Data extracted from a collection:

····················

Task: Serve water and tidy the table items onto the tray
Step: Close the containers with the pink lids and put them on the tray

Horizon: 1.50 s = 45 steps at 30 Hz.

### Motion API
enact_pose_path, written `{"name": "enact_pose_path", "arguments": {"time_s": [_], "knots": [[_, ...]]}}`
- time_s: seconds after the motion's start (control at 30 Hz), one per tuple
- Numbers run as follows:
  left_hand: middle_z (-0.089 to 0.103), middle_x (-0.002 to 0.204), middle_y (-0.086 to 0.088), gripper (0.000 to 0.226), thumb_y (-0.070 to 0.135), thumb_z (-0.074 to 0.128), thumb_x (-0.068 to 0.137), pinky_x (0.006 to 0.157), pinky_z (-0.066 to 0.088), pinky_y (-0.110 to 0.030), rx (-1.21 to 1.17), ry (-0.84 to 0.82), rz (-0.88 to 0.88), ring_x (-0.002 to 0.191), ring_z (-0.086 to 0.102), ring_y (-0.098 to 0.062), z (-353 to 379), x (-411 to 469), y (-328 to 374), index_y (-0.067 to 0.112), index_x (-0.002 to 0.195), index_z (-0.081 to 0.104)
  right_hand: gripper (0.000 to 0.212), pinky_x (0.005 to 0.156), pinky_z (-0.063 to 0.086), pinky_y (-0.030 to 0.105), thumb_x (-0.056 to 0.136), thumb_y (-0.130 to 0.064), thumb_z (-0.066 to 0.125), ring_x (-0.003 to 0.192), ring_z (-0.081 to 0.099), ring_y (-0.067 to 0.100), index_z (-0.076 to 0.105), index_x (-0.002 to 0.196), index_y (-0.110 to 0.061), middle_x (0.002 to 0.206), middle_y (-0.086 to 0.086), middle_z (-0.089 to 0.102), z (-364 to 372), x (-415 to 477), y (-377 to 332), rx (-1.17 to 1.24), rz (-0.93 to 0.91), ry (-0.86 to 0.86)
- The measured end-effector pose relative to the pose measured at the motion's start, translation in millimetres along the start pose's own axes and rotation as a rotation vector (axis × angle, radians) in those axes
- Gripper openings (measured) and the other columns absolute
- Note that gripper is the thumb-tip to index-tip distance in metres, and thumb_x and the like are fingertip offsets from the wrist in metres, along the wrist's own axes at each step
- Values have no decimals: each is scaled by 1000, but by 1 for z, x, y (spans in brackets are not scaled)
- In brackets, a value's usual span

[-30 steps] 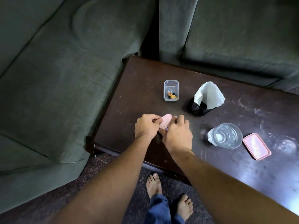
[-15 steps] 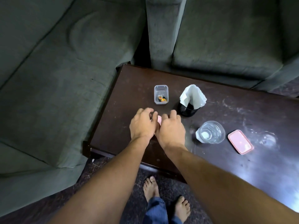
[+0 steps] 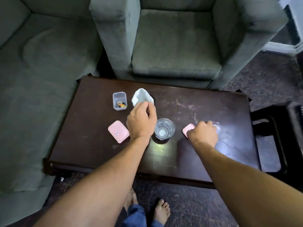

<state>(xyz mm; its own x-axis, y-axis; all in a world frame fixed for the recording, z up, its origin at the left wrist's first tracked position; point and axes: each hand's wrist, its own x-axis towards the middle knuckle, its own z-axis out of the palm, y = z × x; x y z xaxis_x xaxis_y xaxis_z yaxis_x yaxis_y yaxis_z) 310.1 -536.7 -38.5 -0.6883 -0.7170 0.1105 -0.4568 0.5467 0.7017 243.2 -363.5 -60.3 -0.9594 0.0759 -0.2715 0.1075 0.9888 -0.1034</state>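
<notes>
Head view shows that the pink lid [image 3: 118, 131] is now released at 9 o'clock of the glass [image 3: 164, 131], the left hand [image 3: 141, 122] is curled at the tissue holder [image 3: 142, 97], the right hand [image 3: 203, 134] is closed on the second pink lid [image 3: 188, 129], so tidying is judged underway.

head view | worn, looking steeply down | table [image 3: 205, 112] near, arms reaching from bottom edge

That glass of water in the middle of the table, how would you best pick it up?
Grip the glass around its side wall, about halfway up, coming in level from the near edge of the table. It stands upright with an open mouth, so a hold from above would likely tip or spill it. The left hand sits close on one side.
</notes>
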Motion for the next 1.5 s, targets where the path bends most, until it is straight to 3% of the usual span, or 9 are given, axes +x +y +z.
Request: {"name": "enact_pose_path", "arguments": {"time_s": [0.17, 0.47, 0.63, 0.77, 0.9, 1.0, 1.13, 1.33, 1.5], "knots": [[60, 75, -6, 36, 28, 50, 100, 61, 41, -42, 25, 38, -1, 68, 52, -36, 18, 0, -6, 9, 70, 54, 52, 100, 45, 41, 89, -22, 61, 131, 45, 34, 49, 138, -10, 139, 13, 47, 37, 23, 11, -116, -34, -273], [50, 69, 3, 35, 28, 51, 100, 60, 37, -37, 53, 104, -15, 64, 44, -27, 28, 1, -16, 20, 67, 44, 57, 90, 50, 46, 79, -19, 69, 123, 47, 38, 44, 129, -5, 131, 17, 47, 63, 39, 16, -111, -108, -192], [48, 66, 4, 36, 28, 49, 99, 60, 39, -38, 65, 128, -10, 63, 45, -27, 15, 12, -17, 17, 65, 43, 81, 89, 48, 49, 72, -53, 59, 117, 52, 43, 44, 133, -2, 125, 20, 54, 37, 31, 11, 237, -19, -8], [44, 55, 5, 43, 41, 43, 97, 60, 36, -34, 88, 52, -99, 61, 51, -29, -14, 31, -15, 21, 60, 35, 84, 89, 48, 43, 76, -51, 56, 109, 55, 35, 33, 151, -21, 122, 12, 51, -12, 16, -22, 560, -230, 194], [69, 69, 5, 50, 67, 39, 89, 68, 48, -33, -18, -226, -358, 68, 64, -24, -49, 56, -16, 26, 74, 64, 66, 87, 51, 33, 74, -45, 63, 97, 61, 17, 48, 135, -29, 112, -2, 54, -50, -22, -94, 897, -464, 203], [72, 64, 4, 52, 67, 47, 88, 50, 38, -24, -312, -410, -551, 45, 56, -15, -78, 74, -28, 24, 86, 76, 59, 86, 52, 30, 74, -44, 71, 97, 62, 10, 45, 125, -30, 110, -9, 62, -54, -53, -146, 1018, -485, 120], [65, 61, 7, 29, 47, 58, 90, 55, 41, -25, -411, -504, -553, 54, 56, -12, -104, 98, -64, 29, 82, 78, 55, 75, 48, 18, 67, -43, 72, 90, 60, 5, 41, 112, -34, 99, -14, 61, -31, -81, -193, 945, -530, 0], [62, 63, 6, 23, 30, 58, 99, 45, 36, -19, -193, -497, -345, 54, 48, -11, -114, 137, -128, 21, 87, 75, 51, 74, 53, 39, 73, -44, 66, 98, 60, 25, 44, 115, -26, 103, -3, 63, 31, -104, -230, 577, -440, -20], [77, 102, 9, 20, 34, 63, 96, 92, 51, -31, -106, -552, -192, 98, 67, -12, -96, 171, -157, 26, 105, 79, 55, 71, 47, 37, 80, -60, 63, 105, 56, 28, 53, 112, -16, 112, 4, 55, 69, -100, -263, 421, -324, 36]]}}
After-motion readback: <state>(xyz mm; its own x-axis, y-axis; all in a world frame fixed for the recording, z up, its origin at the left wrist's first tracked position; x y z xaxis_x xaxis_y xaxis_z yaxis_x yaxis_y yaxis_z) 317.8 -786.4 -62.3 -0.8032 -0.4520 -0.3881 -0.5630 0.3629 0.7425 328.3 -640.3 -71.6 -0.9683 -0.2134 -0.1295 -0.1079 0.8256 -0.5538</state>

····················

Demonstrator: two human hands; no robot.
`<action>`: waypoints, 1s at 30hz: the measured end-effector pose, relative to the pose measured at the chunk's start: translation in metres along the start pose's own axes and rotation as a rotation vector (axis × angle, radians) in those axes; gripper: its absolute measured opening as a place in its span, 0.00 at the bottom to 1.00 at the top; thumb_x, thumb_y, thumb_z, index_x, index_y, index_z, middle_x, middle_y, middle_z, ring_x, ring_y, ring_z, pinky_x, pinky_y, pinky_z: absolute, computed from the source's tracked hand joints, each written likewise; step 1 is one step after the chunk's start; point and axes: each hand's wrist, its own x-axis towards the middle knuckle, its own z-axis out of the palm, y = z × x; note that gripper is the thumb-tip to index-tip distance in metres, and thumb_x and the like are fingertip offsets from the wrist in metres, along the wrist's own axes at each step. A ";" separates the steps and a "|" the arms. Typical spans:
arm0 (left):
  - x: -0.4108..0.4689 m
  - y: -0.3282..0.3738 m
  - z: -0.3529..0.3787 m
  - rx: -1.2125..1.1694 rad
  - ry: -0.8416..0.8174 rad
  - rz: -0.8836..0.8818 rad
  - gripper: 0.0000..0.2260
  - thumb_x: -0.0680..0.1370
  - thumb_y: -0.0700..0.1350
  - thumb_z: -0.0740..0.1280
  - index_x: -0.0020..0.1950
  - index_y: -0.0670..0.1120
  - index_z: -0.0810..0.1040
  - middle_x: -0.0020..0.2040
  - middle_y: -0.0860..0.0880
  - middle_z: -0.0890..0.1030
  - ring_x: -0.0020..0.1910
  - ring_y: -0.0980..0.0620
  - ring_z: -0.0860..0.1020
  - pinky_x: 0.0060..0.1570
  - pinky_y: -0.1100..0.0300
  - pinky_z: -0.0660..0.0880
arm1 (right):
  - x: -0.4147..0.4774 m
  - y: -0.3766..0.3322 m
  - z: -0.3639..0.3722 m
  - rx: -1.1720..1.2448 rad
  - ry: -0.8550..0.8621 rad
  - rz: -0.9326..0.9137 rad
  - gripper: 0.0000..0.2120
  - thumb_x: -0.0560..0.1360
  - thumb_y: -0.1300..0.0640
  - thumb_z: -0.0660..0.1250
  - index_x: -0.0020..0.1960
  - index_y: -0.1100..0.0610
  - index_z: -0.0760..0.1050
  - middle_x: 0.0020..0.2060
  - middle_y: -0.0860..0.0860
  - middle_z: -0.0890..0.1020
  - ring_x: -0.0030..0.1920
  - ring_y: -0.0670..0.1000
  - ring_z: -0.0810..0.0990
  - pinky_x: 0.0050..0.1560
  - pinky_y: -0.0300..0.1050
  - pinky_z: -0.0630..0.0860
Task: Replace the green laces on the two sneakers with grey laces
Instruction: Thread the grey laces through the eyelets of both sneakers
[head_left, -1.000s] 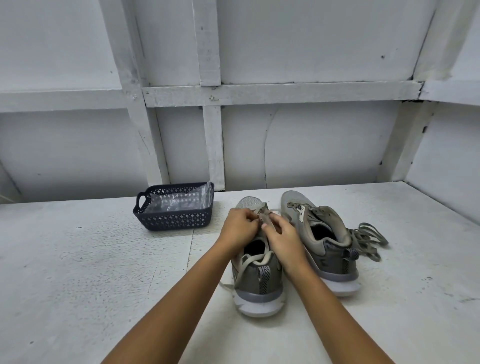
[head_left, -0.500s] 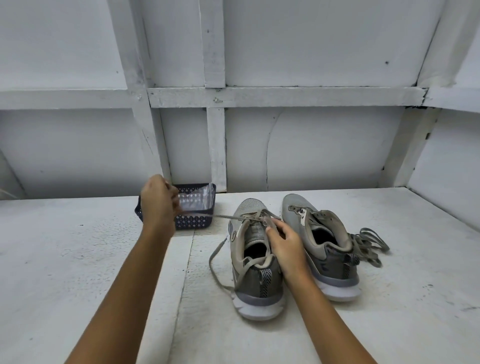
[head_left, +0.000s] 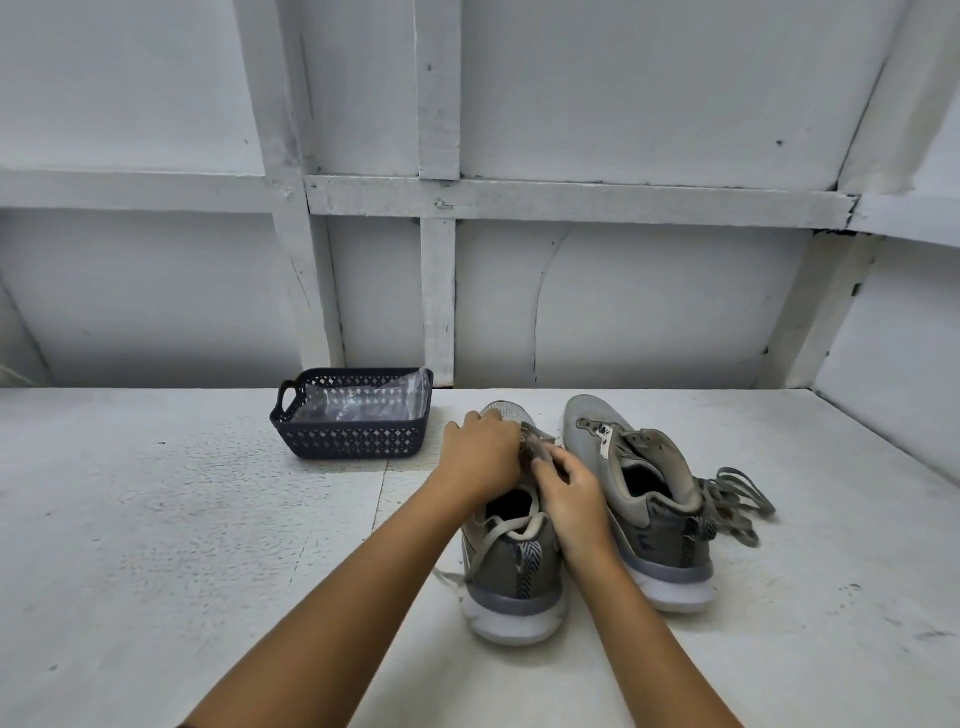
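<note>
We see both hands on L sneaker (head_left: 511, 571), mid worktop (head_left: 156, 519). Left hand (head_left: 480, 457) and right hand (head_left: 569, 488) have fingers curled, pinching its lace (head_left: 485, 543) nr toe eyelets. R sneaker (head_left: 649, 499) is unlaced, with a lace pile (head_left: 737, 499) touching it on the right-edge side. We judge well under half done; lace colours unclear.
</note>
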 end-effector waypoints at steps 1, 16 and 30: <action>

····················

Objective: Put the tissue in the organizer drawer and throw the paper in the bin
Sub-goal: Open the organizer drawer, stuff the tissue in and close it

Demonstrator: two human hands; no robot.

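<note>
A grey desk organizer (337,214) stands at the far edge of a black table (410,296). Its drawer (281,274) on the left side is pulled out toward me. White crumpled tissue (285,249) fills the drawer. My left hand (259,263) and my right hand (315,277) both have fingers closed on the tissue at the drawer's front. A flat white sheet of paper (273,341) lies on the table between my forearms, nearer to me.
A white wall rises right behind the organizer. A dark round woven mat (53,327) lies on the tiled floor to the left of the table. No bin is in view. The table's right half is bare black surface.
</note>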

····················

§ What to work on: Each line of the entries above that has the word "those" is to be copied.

§ Exercise solution:
- The measured end-effector pose relative to the pose measured at the motion's start, translation in millimetres along the start pose's own axes and rotation as a rotation vector (axis × angle, radians) in those axes
`<action>`: waypoints, 1s at 30hz: the measured end-effector pose, relative to the pose measured at the chunk's start: translation in metres along the start pose's own axes and rotation as a rotation vector (axis × angle, radians) in those axes; gripper: its absolute measured opening as a place in its span, 0.00 at the bottom to 1.00 at the top; thumb_x, thumb_y, thumb_z, index_x, index_y, index_z, middle_x, middle_y, middle_z, ring_x, ring_y, ring_z, pinky_x, pinky_y, pinky_z: absolute, computed from the source's tracked hand joints, each written likewise; step 1 is one step after the chunk's start; point and axes: each hand's wrist, its own x-axis towards the middle knuckle, its own z-axis out of the palm, y = z × x; note that gripper is the thumb-tip to index-tip distance in metres, and thumb_x and the like are fingertip offsets from the wrist in metres, along the wrist's own axes at each step. A ";" separates the steps and a "|" the arms. Typical spans:

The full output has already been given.